Le rapport employé/employeur s’est ainsi transformé, remettant l’humain et le ressenti collaborateur au centre des priorités – ce dernier étant essentiel à la performance et au succès d’une entreprise ; faisant de l’employé un facteur clé du succès d’une fusion ou d’une acquisition. En effet, si une telle opération est conduite sans tenir compte des employés en place, le climat d’incertitude qui s’installe dans ces périodes, renforcé par les spéculations qui accompagnent ce genre d’annonces, peut créer une instabilité au sein des collaborateurs. Des craintes et parfois même un désengagement peuvent ainsi naître si les employés ne sont pas rassurés ou du moins si la direction que l’entreprise souhaite n’est pas communiquée de manière claire.
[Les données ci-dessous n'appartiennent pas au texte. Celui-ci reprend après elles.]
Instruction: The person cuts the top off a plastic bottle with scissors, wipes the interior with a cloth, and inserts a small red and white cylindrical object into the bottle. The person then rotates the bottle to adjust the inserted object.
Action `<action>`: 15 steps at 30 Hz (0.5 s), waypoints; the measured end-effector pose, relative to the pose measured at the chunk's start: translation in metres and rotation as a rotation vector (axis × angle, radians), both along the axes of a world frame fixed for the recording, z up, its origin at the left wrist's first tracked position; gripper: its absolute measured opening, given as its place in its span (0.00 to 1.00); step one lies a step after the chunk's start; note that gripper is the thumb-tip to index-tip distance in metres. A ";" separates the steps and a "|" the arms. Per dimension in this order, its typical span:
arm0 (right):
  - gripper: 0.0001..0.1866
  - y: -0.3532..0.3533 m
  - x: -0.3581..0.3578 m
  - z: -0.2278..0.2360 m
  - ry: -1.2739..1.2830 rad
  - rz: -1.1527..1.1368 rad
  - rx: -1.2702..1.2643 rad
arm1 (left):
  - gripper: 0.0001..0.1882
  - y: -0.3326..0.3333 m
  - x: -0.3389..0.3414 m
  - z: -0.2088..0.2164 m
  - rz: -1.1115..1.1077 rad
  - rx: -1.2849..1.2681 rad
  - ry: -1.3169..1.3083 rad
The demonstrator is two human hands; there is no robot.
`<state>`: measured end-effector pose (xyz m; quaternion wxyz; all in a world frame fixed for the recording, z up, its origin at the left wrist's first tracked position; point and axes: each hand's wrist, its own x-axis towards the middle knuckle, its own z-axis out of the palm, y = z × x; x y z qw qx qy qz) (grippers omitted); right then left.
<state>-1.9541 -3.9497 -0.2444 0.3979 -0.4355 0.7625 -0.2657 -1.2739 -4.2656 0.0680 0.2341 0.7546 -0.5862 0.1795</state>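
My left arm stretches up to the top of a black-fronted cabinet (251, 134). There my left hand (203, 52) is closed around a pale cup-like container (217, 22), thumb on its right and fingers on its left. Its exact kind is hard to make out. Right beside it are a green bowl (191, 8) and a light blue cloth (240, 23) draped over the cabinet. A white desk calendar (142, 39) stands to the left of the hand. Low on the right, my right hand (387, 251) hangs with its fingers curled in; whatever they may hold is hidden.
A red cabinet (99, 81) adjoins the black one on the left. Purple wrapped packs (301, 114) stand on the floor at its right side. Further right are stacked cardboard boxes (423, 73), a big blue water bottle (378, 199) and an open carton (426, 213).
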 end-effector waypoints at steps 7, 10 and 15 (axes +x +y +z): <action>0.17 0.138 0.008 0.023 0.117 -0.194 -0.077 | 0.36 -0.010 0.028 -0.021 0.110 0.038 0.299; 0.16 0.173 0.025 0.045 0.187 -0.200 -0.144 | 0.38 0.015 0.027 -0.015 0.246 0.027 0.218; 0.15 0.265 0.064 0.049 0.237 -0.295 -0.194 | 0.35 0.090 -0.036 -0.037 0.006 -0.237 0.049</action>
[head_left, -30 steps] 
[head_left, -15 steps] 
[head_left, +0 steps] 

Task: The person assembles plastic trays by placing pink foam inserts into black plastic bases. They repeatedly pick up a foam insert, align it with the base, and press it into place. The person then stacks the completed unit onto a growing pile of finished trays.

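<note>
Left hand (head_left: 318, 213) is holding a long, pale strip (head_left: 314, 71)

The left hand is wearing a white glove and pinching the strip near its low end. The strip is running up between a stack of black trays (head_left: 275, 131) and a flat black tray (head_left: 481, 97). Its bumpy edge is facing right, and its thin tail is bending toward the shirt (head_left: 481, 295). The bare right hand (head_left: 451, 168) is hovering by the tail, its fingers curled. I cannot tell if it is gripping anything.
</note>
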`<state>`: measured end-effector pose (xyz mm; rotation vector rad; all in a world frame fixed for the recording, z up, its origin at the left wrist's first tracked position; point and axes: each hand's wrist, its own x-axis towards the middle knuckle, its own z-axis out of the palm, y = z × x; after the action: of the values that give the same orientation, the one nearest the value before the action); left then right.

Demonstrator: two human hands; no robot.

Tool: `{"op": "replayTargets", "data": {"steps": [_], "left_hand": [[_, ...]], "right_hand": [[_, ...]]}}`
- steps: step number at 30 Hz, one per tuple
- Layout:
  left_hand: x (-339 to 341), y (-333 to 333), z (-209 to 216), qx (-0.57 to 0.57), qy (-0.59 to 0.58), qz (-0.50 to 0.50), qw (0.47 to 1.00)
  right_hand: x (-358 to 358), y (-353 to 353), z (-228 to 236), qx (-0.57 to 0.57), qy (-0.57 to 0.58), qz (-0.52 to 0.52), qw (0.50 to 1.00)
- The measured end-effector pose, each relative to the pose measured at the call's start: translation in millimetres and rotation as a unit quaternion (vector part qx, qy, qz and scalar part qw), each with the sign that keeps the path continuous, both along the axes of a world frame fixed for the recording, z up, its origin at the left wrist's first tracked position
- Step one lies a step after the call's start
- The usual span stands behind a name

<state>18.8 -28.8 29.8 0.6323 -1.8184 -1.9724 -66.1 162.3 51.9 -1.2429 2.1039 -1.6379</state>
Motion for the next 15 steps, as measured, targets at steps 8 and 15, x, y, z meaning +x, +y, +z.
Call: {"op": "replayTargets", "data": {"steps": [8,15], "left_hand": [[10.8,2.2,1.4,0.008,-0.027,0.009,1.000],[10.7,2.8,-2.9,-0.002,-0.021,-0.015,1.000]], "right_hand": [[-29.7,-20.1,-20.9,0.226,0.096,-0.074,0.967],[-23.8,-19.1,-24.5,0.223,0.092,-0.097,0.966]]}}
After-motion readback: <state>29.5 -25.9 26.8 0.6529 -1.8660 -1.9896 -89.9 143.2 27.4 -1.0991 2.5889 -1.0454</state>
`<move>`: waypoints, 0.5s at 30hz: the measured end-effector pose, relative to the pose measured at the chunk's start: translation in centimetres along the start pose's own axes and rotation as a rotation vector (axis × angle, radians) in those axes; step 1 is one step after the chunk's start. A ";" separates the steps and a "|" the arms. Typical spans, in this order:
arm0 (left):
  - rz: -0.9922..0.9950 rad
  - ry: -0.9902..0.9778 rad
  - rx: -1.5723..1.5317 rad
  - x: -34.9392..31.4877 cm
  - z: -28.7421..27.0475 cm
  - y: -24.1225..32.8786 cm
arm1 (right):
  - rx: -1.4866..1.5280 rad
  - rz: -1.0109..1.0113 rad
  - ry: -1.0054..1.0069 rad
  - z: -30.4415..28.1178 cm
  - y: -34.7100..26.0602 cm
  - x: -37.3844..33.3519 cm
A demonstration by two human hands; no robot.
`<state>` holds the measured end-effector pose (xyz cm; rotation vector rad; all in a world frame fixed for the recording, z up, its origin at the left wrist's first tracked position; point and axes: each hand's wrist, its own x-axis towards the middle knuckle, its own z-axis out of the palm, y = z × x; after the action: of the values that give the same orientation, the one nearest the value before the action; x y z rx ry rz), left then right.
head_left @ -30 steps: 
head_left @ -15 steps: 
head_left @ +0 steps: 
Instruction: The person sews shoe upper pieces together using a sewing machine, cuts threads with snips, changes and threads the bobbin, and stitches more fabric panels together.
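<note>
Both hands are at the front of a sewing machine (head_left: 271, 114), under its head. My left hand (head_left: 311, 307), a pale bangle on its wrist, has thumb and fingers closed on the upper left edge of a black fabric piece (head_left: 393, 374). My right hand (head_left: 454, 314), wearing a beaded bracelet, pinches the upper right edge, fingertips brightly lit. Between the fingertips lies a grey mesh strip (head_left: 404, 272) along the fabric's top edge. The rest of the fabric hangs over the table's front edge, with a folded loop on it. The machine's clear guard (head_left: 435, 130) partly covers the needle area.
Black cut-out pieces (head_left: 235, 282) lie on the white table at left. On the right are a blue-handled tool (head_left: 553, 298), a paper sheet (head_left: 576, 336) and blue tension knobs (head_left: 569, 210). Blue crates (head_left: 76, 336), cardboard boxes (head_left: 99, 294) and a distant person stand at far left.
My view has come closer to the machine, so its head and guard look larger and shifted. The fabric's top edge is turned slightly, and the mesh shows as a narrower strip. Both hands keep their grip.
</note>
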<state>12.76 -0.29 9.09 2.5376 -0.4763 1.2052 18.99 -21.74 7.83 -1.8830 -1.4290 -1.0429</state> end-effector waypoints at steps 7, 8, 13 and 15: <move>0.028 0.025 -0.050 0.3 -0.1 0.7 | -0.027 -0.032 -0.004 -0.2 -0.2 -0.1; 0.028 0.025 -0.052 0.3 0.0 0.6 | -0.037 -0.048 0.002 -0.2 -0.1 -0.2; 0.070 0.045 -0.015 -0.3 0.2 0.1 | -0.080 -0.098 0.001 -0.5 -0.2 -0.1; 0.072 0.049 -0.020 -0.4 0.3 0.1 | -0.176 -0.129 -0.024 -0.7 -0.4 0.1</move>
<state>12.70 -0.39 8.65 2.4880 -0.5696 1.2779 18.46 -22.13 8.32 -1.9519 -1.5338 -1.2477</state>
Le dialogue, vecteur de confiance

Une entreprise qui communique régulièrement avec ses employés, peut constamment en identifier les axes de progrès, susceptibles d’être ensuite transformés en plans d’actions. De cette visibilité régulière sur la perception des employés, naissent des initiatives porteuses pour la productivité et la compétitivité. Un employé heureux, est après tout un employé productif. Si le dirigeant fait face à d’autres enjeux complexes, au-delà du bien-être de l’employé, ce facteur doit peser dans sa balance décisionnelle. Il peut par exemple mettre en place un outil de dialogue social qui n’est plus seulement articulé autour des élus, ni des managers. Il s’agit d’une troisième voix renouvelée, en expression directe et sans filtre. Dans le cadre d’une fusion, par exemple, cela permet de construire une nouvelle culture d’entreprise commune. Cet enjeu de communication interne et régulier est essentiel pour fidéliser les employés, et d’inclure les managers dès le début de cette démarche.
Aucune décision n’est simple lorsqu’il s’agit des directions d’entreprises, il est naturel de ne pas toujours faire l’unanimité au sein des employés. Or, ce qui est clé pour gérer au mieux cette politique de changement est de communiquer de façon claire et stratégique auprès des parties concernées. De cette manière, il sera plus facile d’ajuster ses plans, de préparer les différents scénarios auxquels la direction sera potentiellement confrontée et d’y répondre de la manière la plus optimale afin de permettre la poursuite des activités de l’entreprise.